■ EXERCISE OBJECTIVE
From the first line of the data through the line containing "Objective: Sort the", return each line exactly.

■ DATA BLOCK

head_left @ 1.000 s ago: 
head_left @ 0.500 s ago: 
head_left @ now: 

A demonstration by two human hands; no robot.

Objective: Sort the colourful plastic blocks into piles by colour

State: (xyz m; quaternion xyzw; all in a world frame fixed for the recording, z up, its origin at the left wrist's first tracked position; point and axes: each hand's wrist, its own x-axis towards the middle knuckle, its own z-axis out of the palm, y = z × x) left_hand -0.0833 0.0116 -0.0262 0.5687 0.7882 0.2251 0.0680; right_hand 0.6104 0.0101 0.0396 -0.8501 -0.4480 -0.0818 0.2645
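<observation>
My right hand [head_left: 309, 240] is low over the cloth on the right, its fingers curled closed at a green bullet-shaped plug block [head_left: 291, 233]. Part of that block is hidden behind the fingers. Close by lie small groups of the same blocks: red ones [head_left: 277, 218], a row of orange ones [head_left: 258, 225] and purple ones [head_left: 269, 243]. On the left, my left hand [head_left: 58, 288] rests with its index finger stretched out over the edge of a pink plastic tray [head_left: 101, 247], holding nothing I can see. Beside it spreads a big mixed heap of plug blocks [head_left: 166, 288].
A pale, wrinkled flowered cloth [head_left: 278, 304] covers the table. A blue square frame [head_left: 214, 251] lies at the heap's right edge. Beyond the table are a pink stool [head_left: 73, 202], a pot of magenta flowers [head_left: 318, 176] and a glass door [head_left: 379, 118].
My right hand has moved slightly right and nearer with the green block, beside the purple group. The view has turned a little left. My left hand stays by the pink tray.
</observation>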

■ SOLVED PROBLEM
head_left @ 1.000 s ago: 
head_left @ 0.500 s ago: 
head_left @ now: 

A demonstration by two human hands; no robot.

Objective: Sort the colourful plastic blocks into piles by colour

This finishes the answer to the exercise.